> **TRY IT**
Give the data again exactly, stopping after the "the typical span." line.

>>>

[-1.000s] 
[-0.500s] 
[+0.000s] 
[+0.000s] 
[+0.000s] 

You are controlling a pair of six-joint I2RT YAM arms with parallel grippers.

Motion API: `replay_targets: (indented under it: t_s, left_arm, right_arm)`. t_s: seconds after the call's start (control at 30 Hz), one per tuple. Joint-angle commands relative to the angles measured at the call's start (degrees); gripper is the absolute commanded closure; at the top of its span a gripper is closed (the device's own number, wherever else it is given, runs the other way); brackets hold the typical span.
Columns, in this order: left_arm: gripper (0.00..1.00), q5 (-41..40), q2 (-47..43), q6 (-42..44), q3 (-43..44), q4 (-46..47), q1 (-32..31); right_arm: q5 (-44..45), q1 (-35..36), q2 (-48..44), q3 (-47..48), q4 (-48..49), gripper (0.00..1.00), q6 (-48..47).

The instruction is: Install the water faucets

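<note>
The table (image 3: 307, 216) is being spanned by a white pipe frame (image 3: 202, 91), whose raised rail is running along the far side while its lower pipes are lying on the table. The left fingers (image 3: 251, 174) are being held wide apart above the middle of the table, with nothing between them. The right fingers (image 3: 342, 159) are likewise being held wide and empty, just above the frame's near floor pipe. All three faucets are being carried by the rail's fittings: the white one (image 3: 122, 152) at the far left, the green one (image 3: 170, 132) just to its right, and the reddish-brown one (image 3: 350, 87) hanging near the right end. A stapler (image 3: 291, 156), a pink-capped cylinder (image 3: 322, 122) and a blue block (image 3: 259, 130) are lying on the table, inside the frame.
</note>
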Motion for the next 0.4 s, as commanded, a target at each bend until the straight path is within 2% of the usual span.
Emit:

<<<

> **COMPLETED EXERCISE**
[-1.000s] 
[-0.500s] 
[+0.000s] 
[+0.000s] 
[+0.000s] 

You are controlling a pair of six-joint I2RT YAM arms with parallel grippers.

Motion API: `replay_targets: (indented under it: t_s, left_arm, right_arm)`. t_s: seconds after the call's start (control at 30 Hz), one per tuple. Joint-angle commands relative to the angles measured at the call's start (degrees); gripper is the absolute commanded closure; at the top of its span a gripper is closed (the device's own number, wherever else it is given, runs the other way); brackets hold the typical span.

No more work is needed on this exercise.